Moins de récit, plus de lecture
Le parti pris est assez net. La visite privilégie les mécanismes plutôt que l’émotion. Pourquoi récolter à telle maturité ? Pourquoi réduire le dosage ? Qu’est-ce que cela change réellement dans le verre ?
Le parcours décortique ces décisions. Et surtout, il les relie au terrain. L’objectif est simple : rendre visibles les différences entre les terroirs, sans les masquer derrière le style maison.
Une dégustation qui tranche
C’est là que tout se joue. La dégustation finale fonctionne comme une mise à l’épreuve.
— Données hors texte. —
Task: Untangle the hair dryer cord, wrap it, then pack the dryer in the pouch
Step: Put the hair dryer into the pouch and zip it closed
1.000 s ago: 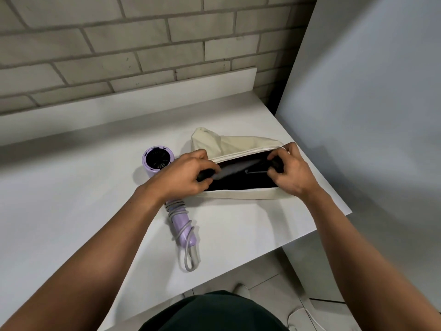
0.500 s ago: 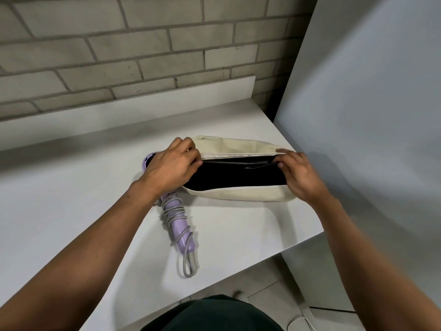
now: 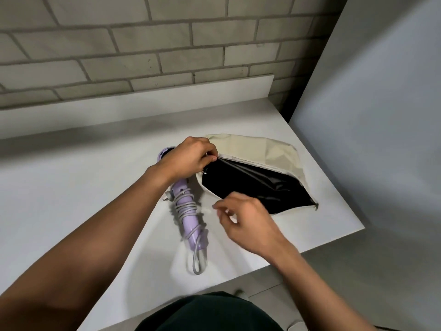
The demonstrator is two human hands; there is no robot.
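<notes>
A lilac hair dryer [image 3: 188, 211] lies on the white table [image 3: 83, 187], its grey cord [image 3: 191, 206] wound round the handle with a loop sticking out toward me. Its head is partly hidden under my left hand [image 3: 191, 158]. That hand pinches the left end of the upper edge of the cream pouch [image 3: 267, 149], holding its mouth wide so the black lining [image 3: 257, 185] shows. My right hand [image 3: 245, 218] hovers over the pouch's near edge, just right of the dryer handle, fingers loosely curled and blurred, holding nothing that I can see.
A brick wall [image 3: 167, 56] and a low white upstand run along the back of the table. A grey panel [image 3: 381, 115] stands at the right. The table's right and front edges lie close to the pouch and the dryer's cord loop.
My right hand has let go of the pouch's right end and moved left toward the dryer. The pouch mouth gapes wider. My left hand keeps its hold on the left end.
</notes>
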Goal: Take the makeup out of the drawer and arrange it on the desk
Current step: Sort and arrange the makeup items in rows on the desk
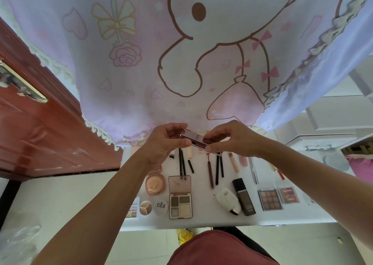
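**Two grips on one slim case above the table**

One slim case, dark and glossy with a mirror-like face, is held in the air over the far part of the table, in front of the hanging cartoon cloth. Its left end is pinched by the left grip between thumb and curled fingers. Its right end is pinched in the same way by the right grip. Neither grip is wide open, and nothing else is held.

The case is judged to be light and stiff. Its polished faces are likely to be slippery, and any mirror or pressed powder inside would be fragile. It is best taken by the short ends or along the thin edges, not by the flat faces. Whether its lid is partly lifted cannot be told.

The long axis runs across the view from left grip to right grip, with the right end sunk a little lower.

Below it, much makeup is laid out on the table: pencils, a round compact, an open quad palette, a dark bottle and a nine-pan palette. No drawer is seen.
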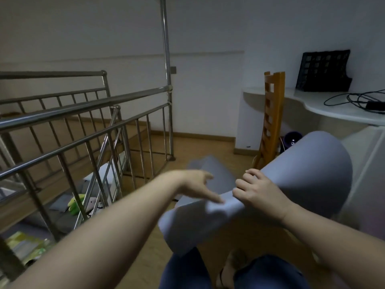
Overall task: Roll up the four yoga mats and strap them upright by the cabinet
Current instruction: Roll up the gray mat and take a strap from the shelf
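Note:
A grey-lilac yoga mat (308,174) is partly rolled and held off the floor in front of me, its thick roll up at the right and a loose flap (210,170) hanging toward the floor. My right hand (258,192) grips the narrow middle of the mat with curled fingers. My left hand (198,184) is blurred, fingers stretched out, with one fingertip touching the mat's edge beside the right hand. No other mats, strap or cabinet can be made out.
A steel railing (87,122) guards a stairwell at the left. A wooden chair (270,122) stands against a white curved desk (325,105) with cables and a black crate (325,69). Wood floor (198,149) lies ahead; my jeans-clad legs (187,274) are below.

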Available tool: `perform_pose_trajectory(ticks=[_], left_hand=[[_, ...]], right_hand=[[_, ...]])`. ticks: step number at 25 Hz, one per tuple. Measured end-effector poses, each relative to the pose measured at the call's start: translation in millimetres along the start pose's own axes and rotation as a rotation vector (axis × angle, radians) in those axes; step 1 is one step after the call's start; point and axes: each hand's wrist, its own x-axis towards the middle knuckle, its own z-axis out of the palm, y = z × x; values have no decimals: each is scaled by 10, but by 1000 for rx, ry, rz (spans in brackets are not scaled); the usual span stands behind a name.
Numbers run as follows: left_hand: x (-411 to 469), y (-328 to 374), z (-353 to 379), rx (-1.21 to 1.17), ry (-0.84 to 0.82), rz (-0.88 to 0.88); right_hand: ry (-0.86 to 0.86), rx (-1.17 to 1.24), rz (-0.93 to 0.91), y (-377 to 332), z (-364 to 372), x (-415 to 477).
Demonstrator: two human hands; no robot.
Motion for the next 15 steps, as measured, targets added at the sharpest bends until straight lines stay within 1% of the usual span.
perform_pose_trajectory(ticks=[1, 2, 4, 5, 7, 9, 10, 11, 12, 13, 14, 15], left_hand=[[78, 78, 230, 74, -80, -18], [138, 113, 424, 122, -105, -18], [169, 91, 663, 126, -72, 11], [148, 57, 715, 160, -55, 33], [64, -27, 764, 350, 28, 104], [-5, -121, 792, 578, 130, 172], [-40, -157, 793, 650, 165, 196], [-65, -199, 808, 694, 188, 214], [-80, -255, 822, 727, 206, 222], [-86, -319, 840, 746, 217, 217], [-80, -389, 854, 737, 208, 194], [-71, -452, 875, 697, 175, 150]], right_hand=[[-25, 49, 24, -77, -9, -6], [-58, 86, 42, -136, -35, -12], [-169, 158, 75, -235, -87, -43], [-264, 237, 107, -266, -111, -73], [-565, 456, 217, -298, -117, -190], [-886, 565, 285, -271, -47, -327], [-991, 608, 313, -277, -10, -401], [-1057, 653, 350, -312, 33, -479], [-1088, 695, 404, -356, 66, -528], [-1075, 706, 451, -412, 100, -555], [-1019, 673, 492, -460, 140, -560], [-930, 587, 514, -496, 151, -539]])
Même cépage, même millésime, même vinification. Seul le lieu change.
Le reste, c’est au visiteur de le capter. Texture, tension, structure. La comparaison est directe, sans détour. Et assez efficace pour comprendre, concrètement, ce que signifie un champagne de terroir.
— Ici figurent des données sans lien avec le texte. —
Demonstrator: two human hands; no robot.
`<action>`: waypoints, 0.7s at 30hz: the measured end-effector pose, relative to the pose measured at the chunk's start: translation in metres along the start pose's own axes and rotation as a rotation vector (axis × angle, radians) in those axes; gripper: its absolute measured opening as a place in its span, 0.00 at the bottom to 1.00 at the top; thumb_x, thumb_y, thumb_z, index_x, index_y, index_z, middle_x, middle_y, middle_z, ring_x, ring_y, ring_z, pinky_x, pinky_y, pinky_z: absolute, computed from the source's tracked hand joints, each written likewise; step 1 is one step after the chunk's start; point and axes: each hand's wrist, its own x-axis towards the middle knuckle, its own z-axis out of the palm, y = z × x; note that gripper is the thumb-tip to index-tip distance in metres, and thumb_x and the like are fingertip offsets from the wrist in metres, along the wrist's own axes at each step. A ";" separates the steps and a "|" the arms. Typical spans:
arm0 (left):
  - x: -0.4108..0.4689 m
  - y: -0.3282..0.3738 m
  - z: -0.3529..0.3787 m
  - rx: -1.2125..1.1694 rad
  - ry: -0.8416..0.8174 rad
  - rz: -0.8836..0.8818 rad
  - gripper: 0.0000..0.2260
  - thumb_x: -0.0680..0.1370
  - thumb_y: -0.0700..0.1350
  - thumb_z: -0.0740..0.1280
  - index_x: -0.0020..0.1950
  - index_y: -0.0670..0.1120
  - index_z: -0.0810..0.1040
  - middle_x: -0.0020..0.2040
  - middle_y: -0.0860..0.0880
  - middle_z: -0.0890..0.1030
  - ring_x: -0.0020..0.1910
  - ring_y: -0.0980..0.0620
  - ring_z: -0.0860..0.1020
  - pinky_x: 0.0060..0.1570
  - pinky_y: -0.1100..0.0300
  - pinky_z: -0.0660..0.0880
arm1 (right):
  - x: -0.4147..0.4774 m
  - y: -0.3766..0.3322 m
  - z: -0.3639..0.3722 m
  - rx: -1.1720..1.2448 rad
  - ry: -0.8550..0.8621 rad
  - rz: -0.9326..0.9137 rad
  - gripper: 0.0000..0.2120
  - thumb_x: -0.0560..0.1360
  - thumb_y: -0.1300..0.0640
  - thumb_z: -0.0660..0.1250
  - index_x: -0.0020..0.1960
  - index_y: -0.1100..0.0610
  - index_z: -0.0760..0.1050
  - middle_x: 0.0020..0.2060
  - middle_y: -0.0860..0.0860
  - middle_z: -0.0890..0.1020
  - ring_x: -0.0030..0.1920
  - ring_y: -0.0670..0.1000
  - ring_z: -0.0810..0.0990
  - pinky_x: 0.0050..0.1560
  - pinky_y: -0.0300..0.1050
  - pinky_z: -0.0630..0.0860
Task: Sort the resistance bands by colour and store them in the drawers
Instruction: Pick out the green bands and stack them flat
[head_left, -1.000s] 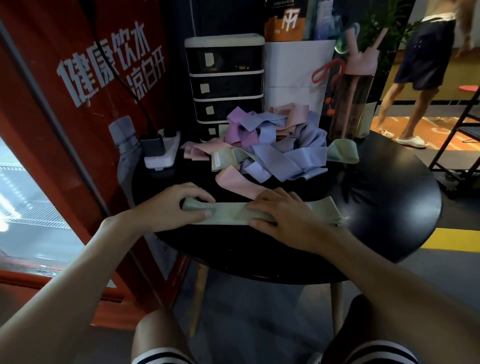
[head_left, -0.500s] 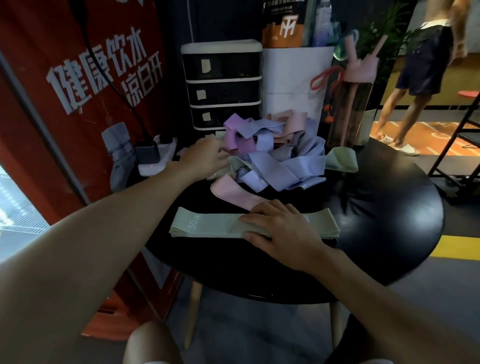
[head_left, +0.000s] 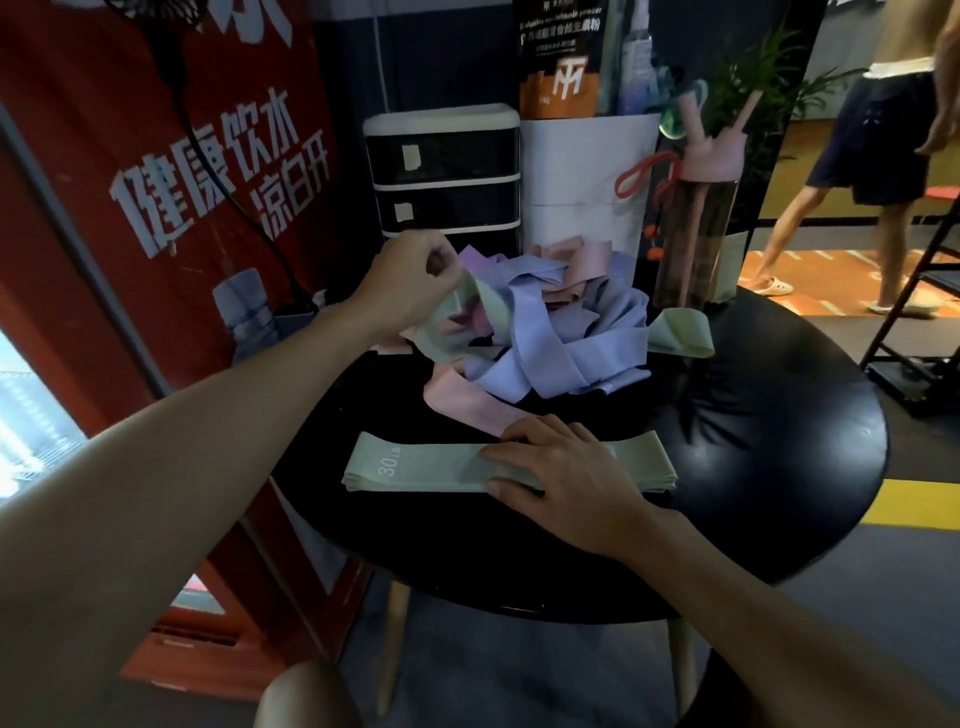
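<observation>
A flat stack of green bands (head_left: 415, 462) marked 30 LB lies near the front of the round black table (head_left: 779, 467). My right hand (head_left: 561, 467) rests flat on its right half, fingers straight. Behind it a tangled pile of bands (head_left: 561, 338) in lilac, pink, purple and green covers the table's middle. My left hand (head_left: 410, 280) pinches a green band (head_left: 457, 327) and lifts it out of the pile's left side. The black drawer unit (head_left: 441, 176) with a white top stands at the back; its drawers look closed.
A white box (head_left: 582, 176) and a pink-capped bottle (head_left: 696, 218) stand behind the pile. One more green band (head_left: 680, 332) lies at the pile's right. A red sign (head_left: 156, 182) lines the left. A person (head_left: 878, 156) walks at far right, beside a black rack (head_left: 924, 291).
My left hand left the green stack, reached into the pile and now lifts a green band from it. My right hand stayed on the stack.
</observation>
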 end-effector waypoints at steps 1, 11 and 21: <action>0.002 0.005 -0.009 -0.023 0.036 0.018 0.05 0.77 0.43 0.68 0.41 0.45 0.78 0.37 0.54 0.79 0.36 0.58 0.76 0.39 0.61 0.73 | 0.000 0.000 0.000 0.000 0.003 0.005 0.21 0.76 0.36 0.56 0.64 0.42 0.75 0.59 0.41 0.74 0.60 0.46 0.72 0.58 0.45 0.69; 0.002 0.036 -0.066 -0.089 0.207 0.016 0.09 0.79 0.43 0.68 0.45 0.37 0.82 0.41 0.43 0.82 0.37 0.57 0.76 0.35 0.71 0.70 | 0.025 -0.004 -0.044 0.210 0.027 0.144 0.18 0.79 0.41 0.58 0.65 0.45 0.74 0.60 0.43 0.75 0.64 0.49 0.69 0.61 0.51 0.63; -0.018 0.076 -0.097 -0.400 0.186 -0.063 0.07 0.81 0.43 0.67 0.45 0.43 0.82 0.37 0.48 0.80 0.32 0.61 0.75 0.34 0.68 0.72 | 0.092 -0.036 -0.093 0.677 0.384 0.218 0.15 0.76 0.57 0.70 0.60 0.59 0.72 0.51 0.50 0.76 0.49 0.48 0.76 0.48 0.41 0.72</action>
Des formats courts, mais ciblés
Trois formats sont proposés, de la dégustation rapide à la visite plus complète avec quatre cuvées. Pas de grands groupes : huit personnes maximum. Et des visites concentrées sur le week-end. Avec cette proposition, Champagne Lombard s’inscrit dans une évolution plus large en Champagne : celle d’un œnotourisme qui s’éloigne du décor pour aller vers le contenu. Moins de storytelling, plus de lecture du vin.
Les réservations s’effectuent directement en ligne, avec des créneaux ouverts du vendredi au dimanche.